Jose Anes, vice president and corporate treasurer of Bridgestone Americas, told me that the tire company’s treasury organization has started approaching banks about the role it could play in supporting the global organization’s vision for sustainable development. The idea for this “green gun” arrangement took root, and the finance team huddled with the sustainability team to determine which metrics should matter. “It started with us, as a company, really looking to be responsible and improve scores,” he said.
Bridgestone has certain targets in place for Sustainalytics and FTSE Russell. For example, if Bridgestone’s ESG risk drops to “Negligible” (the lowest possible level and the highest rating Sustainalytics catalogs), it will get a better credit rate. (As of this writing, Bridgestone is at the risk level a cut above.) Its cost of borrowing will be the lowest if it meets the targets of Sustainalytics and FTSE Russell, Anes said. “On the other hand, if our scores get worse, we have skin in the game.”

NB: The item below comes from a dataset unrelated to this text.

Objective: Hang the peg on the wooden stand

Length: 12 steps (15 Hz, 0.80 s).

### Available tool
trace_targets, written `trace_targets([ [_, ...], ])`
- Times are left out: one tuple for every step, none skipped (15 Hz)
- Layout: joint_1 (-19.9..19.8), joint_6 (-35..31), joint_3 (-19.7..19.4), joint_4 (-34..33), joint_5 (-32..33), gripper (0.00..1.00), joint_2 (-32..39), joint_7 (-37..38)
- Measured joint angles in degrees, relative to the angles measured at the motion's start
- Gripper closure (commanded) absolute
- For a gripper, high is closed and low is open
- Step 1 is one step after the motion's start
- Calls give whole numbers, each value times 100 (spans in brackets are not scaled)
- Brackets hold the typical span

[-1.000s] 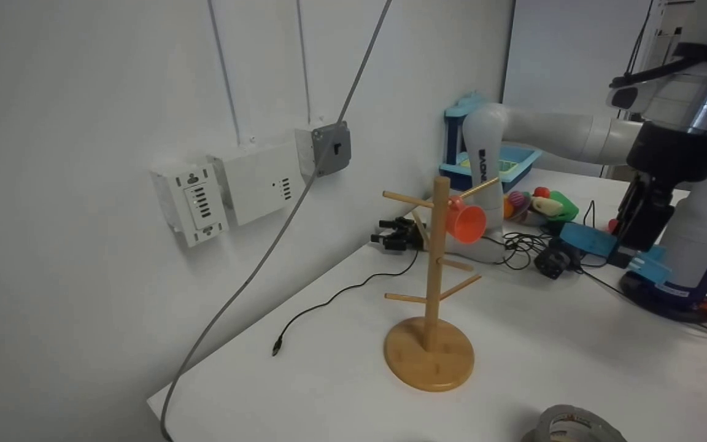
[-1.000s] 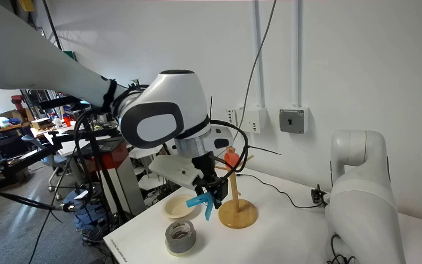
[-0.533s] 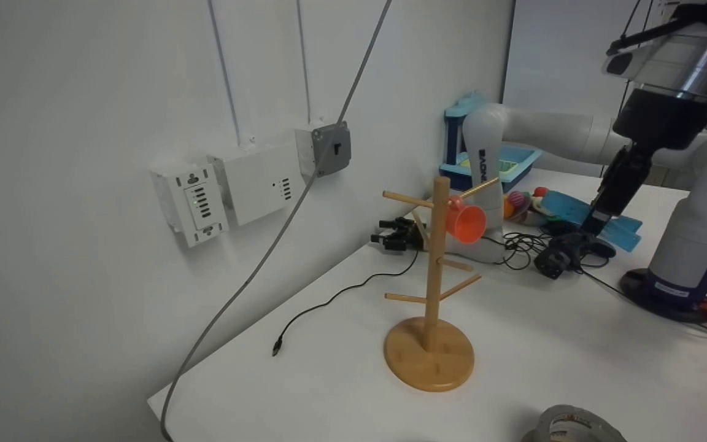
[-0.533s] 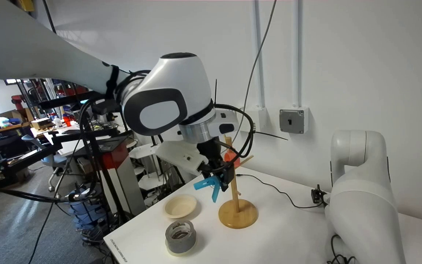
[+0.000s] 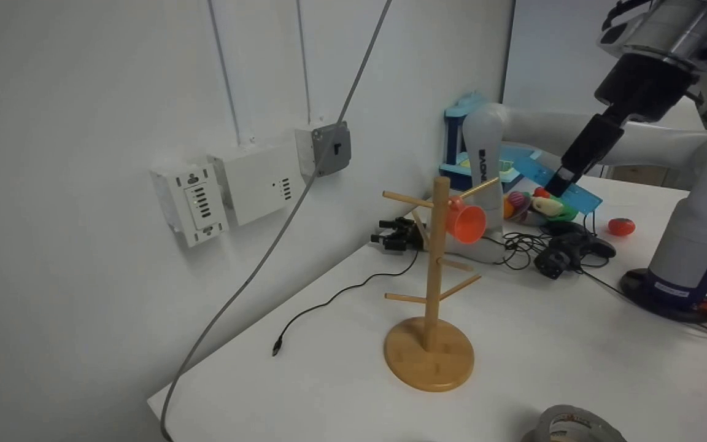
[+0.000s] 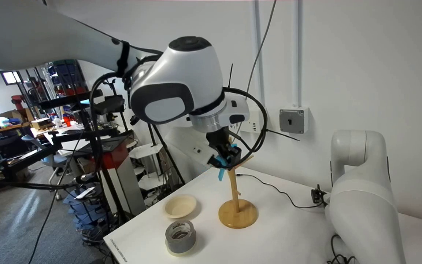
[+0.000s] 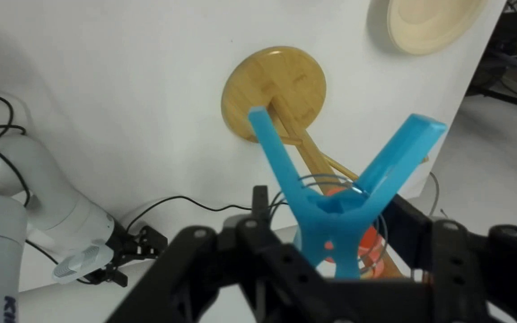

Bridgestone’s sustainability goals include a commitment to become carbon neutral by 2050, as well as a medium-term goal of reducing its CO2 emissions by 50% by 2030 from 2011 levels. ‘also commits to using “100% sustainable materials” by 2050, with an intermediate target of 40% of its materials coming from renewable or recycled resources.
Anes said the money will be used for general working capital and the installation will last for two years. The aim is to assess performance at expiration and renew it if that makes sense. He already thinks that’s a strong possibility.
“There are definitely the direct benefits we get from our impact and our scores,” noted Anes. “The most important part of this is that it brings increased visibility and accountability.”